Exercise instructions: For the entries that follow, retype exactly the lines from the one containing "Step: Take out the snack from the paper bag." to the one containing "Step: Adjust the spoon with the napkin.", inclusive, and only those. Images stay out of the copy.

Given data:
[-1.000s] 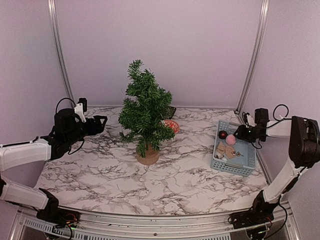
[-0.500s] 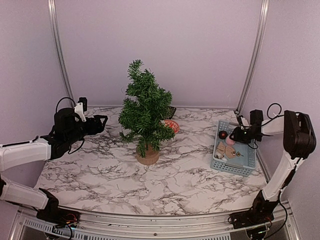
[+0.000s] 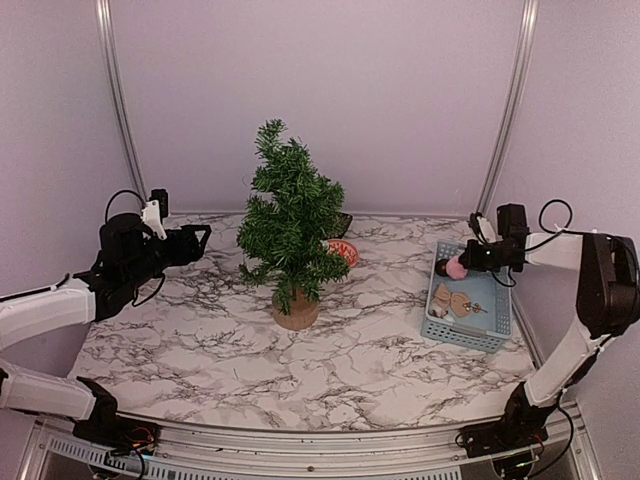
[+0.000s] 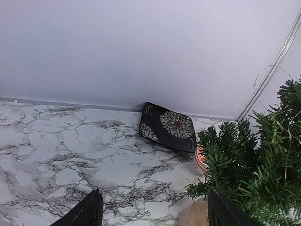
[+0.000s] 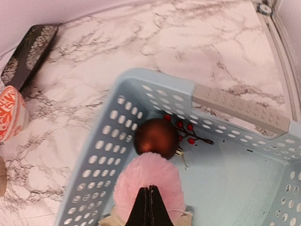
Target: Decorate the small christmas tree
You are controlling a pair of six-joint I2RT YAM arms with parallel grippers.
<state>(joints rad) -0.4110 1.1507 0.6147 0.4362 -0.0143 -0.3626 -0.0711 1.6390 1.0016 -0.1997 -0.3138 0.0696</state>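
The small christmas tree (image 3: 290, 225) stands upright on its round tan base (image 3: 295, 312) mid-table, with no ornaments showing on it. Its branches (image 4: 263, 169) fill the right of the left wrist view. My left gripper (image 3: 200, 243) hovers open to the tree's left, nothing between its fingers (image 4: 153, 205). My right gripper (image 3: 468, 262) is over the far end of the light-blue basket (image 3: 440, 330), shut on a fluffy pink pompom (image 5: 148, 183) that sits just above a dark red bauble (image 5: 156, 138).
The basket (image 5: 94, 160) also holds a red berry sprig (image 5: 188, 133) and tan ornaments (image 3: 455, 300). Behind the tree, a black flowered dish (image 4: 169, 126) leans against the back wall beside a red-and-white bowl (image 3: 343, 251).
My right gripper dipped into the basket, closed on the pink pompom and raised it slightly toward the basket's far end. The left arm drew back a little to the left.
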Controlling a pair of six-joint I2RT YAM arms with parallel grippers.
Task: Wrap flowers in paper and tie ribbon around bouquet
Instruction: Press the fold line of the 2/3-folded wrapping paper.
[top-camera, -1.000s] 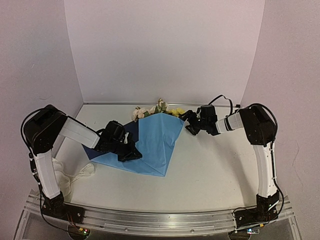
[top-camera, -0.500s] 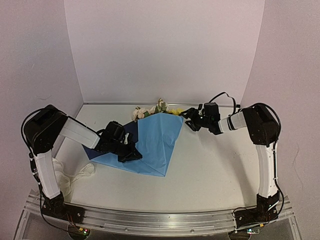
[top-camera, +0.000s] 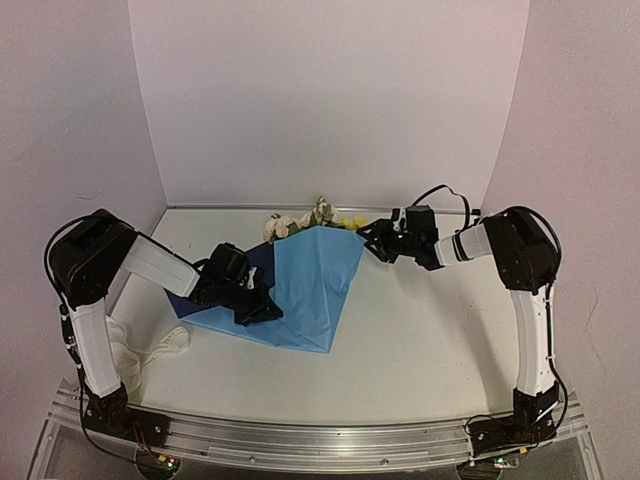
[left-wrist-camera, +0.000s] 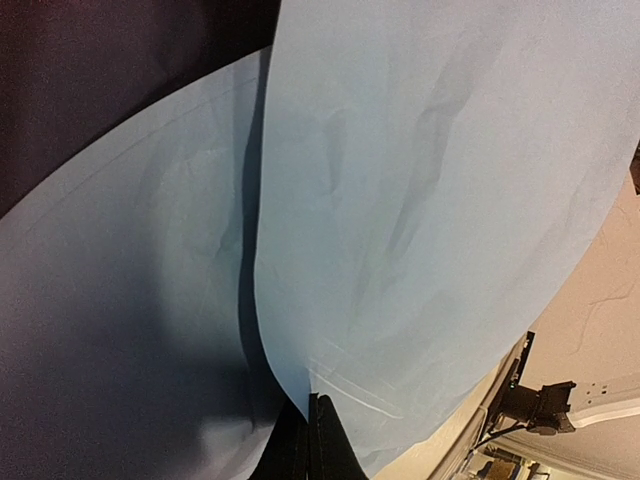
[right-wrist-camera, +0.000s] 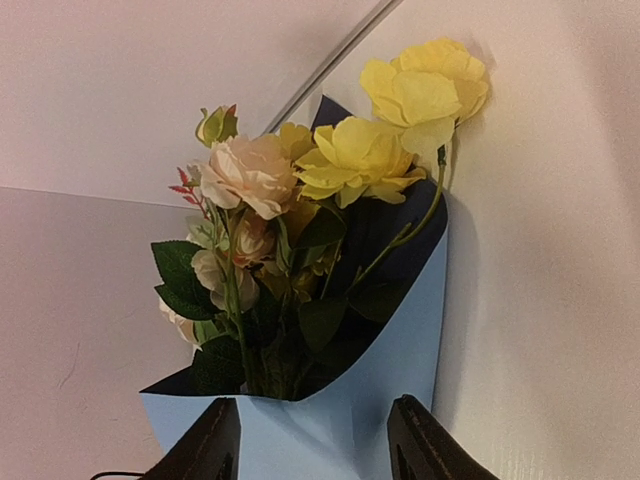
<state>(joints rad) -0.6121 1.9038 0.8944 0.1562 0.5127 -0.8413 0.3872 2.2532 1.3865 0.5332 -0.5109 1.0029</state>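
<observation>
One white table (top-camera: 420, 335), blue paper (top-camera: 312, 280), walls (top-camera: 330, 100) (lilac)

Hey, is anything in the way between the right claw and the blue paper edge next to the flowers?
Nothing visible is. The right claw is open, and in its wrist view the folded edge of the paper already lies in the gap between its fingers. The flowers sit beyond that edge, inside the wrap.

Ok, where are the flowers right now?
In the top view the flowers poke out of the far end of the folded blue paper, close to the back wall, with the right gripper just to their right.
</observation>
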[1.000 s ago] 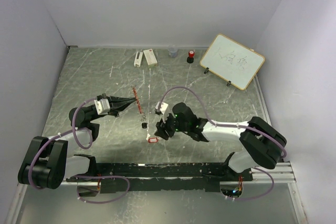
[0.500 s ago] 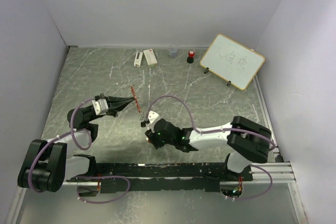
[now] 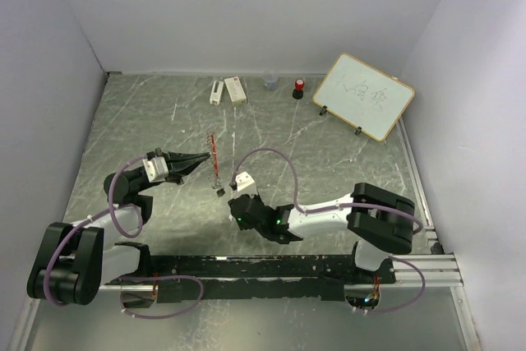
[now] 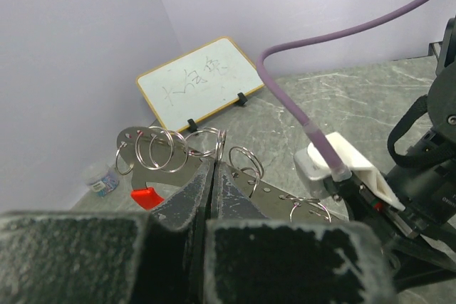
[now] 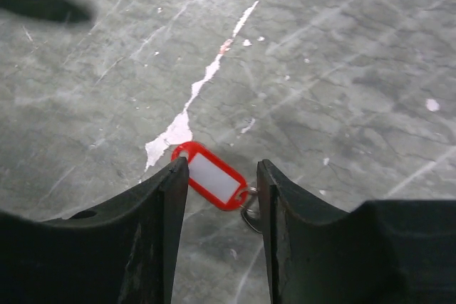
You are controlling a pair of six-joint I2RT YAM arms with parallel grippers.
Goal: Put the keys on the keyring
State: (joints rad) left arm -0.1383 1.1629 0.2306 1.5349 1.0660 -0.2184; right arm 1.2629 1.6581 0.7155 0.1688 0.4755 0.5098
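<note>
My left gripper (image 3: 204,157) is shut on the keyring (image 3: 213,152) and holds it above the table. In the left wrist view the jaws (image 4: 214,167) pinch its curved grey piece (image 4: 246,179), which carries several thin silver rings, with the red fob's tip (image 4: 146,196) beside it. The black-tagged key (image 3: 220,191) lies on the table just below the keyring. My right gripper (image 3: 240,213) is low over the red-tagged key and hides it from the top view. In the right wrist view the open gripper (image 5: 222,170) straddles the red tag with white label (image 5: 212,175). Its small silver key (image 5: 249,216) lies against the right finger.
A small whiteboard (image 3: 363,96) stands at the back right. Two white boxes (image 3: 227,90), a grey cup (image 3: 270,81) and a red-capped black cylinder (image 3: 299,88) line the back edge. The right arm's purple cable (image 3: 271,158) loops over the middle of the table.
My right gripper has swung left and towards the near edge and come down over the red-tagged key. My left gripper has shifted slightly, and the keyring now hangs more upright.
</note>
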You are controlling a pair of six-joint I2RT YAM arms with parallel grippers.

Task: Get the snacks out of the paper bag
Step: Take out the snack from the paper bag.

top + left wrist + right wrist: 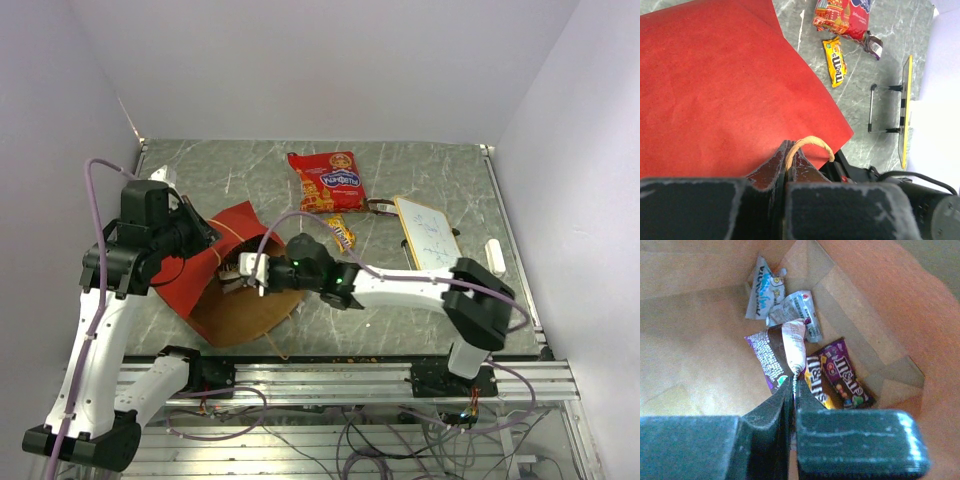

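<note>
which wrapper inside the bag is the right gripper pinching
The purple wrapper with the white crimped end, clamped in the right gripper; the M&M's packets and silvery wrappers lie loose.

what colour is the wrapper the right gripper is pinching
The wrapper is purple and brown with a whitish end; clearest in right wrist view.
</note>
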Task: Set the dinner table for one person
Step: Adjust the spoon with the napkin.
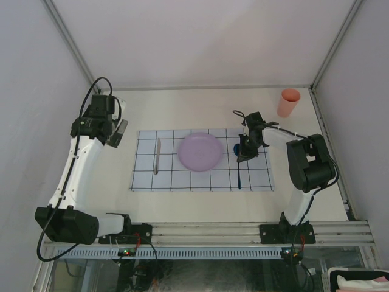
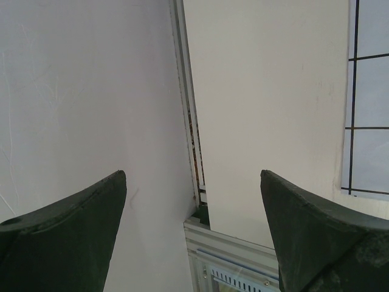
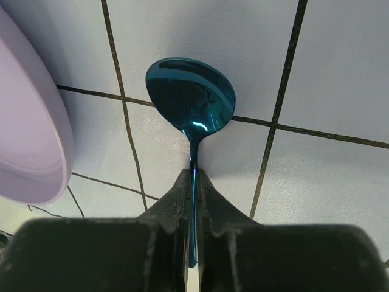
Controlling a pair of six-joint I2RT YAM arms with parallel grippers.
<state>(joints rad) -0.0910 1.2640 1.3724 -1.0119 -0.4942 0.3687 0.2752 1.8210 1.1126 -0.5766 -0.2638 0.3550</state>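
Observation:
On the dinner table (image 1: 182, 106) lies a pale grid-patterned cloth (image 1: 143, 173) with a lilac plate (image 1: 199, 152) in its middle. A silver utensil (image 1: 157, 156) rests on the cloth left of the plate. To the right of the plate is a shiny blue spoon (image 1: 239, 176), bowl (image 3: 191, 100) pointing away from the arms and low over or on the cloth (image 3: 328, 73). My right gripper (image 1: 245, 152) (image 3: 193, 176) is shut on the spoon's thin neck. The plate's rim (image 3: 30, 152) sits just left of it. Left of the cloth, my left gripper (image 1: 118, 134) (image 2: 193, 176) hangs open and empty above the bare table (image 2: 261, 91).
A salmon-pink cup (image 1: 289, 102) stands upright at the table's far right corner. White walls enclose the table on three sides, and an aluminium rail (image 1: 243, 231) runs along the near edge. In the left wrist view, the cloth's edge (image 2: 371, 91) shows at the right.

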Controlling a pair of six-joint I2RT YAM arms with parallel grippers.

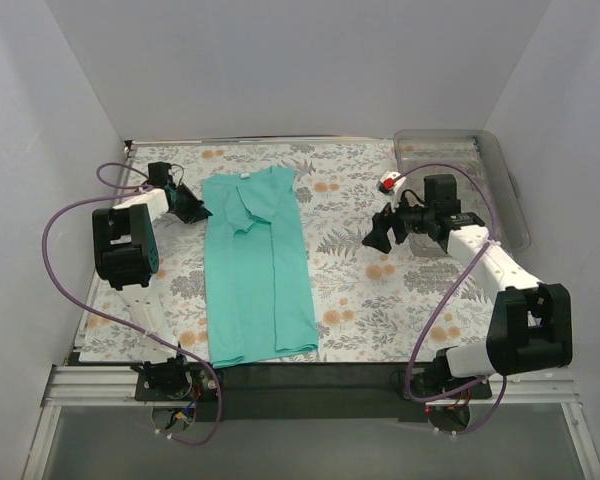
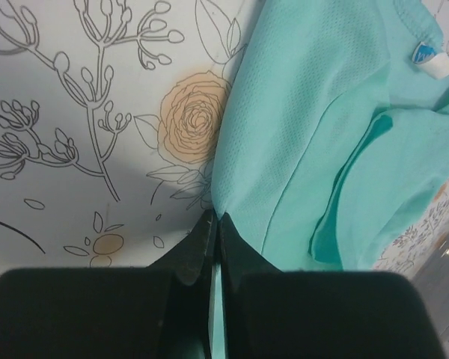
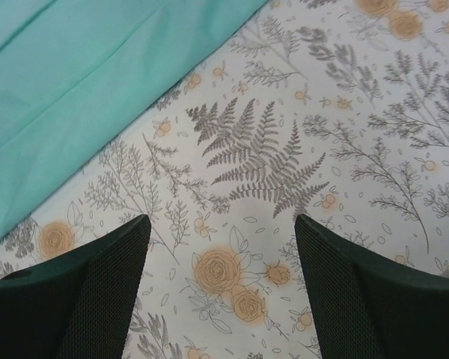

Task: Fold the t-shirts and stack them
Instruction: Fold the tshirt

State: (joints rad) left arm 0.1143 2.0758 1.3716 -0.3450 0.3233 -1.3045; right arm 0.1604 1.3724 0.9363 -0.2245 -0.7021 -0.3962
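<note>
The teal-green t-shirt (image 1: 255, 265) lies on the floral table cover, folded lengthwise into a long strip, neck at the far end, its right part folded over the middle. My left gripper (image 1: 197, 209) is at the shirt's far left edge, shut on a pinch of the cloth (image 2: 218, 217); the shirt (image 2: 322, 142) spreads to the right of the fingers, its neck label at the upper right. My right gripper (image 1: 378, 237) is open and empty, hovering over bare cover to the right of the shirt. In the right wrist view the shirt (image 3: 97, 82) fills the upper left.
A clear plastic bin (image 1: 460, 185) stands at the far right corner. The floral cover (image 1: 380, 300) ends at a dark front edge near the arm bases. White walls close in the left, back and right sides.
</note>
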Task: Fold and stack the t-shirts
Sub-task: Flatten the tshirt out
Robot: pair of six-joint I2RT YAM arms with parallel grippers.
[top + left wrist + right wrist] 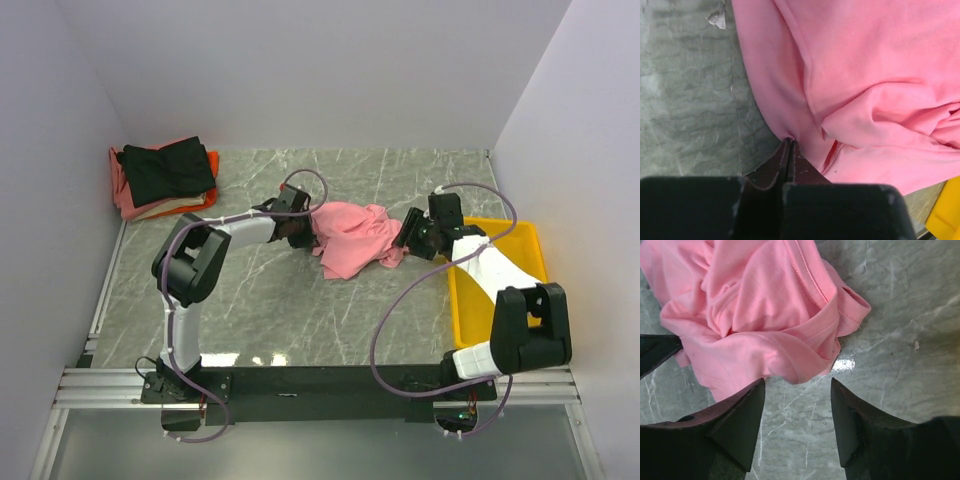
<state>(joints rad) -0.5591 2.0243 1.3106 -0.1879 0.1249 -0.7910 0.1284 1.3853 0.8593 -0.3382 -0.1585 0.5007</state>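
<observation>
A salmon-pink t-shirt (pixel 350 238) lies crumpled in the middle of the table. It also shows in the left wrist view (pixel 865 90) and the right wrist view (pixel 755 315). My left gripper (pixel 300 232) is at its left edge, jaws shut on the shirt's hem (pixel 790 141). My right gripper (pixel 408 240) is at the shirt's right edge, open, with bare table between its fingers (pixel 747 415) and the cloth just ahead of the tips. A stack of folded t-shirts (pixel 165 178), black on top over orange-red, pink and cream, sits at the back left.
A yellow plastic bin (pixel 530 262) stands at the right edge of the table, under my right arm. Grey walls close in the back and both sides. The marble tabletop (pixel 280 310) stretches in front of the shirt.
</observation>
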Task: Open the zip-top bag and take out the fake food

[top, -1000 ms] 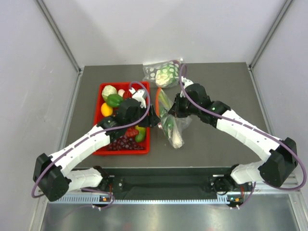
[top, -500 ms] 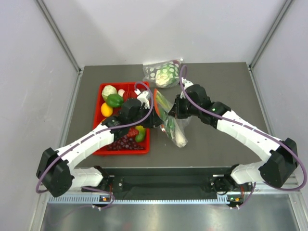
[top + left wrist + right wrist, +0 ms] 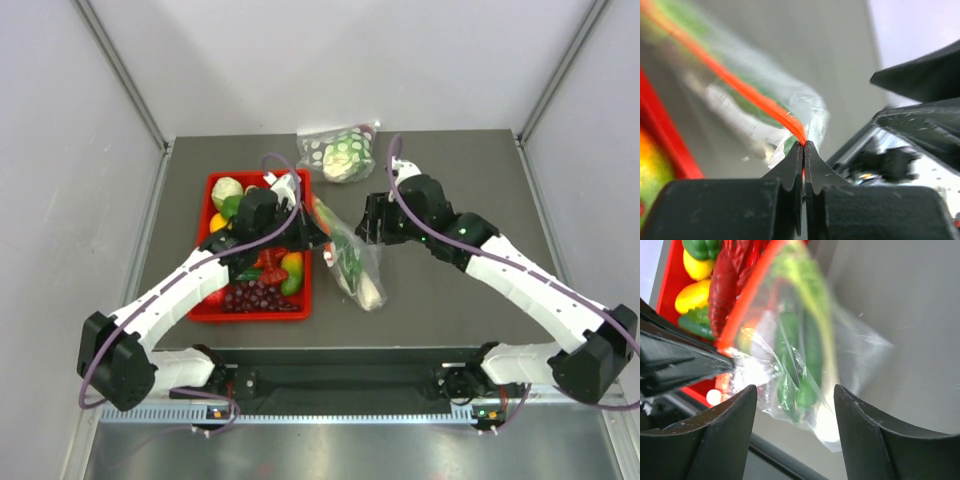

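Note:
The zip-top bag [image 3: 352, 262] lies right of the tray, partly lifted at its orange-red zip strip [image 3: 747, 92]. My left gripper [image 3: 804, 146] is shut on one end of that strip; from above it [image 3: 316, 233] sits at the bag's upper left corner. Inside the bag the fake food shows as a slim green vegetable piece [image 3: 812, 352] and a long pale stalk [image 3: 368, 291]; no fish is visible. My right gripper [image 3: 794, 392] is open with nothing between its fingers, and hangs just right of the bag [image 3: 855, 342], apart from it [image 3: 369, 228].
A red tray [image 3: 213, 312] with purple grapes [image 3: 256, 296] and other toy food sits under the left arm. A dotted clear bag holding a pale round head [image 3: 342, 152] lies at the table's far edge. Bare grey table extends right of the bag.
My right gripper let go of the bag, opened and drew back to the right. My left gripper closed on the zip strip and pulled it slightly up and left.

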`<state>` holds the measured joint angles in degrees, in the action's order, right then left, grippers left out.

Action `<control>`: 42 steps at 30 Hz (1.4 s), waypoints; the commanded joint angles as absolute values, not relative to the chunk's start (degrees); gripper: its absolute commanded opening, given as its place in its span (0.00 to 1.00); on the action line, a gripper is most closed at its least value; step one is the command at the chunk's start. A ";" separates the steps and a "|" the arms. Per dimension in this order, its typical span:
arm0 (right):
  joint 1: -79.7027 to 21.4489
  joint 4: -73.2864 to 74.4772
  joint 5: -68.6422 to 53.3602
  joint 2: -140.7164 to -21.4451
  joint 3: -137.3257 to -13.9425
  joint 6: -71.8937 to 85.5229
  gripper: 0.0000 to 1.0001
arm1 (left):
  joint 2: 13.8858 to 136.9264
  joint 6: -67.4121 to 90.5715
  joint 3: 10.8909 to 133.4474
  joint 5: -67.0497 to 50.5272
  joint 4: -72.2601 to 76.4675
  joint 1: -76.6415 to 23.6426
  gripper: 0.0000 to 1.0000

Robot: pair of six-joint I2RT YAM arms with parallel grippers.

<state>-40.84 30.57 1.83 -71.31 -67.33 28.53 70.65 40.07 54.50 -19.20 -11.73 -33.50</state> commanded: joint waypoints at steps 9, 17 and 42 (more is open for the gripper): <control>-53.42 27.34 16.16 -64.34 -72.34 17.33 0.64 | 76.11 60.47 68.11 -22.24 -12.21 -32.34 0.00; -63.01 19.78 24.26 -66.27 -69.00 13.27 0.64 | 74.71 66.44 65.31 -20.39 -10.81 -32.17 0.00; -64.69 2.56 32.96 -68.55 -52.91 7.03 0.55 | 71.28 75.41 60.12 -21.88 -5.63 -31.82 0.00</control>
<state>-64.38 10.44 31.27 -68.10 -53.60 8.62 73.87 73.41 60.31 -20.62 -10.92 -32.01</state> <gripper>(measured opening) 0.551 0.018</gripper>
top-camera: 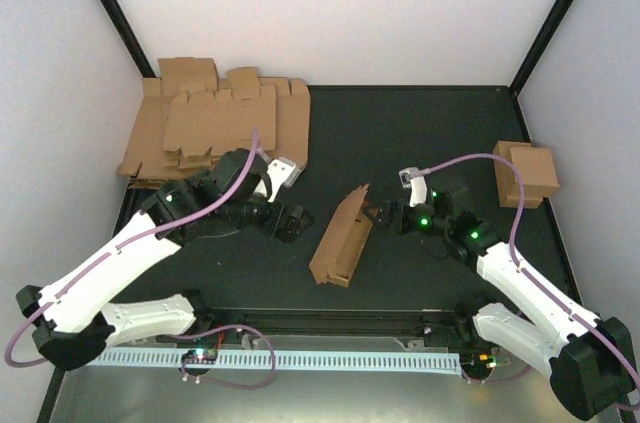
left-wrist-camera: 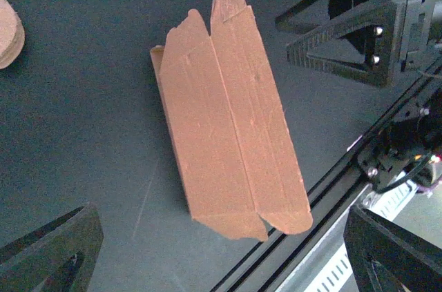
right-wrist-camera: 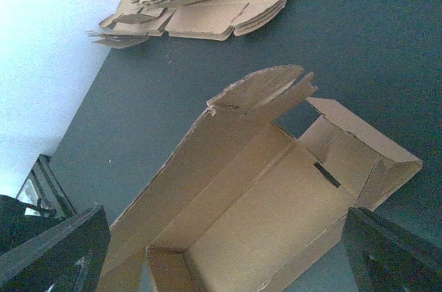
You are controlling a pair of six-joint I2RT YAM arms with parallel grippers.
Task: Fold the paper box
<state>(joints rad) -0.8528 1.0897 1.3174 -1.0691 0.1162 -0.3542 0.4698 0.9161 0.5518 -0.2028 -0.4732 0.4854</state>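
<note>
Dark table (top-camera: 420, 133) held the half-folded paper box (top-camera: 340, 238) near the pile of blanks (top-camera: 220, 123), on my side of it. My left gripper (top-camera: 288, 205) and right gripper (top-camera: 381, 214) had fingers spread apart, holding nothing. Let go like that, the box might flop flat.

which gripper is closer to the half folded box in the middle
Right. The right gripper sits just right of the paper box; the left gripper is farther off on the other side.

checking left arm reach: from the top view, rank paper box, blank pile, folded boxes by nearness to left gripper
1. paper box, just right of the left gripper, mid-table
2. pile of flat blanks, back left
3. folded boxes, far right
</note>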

Result for this task:
Step: Take out the snack from the paper bag.

top + left wrist + right wrist: 

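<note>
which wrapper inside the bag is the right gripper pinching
The purple wrapper with the white crimped end, clamped in the right gripper; the M&M's packets and silvery wrappers lie loose.

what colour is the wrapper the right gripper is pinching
The wrapper is purple and brown with a whitish end; clearest in right wrist view.
</note>
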Task: Set the dinner table for one person
Step: Adjust the spoon with the napkin.

That concludes the answer to this exercise.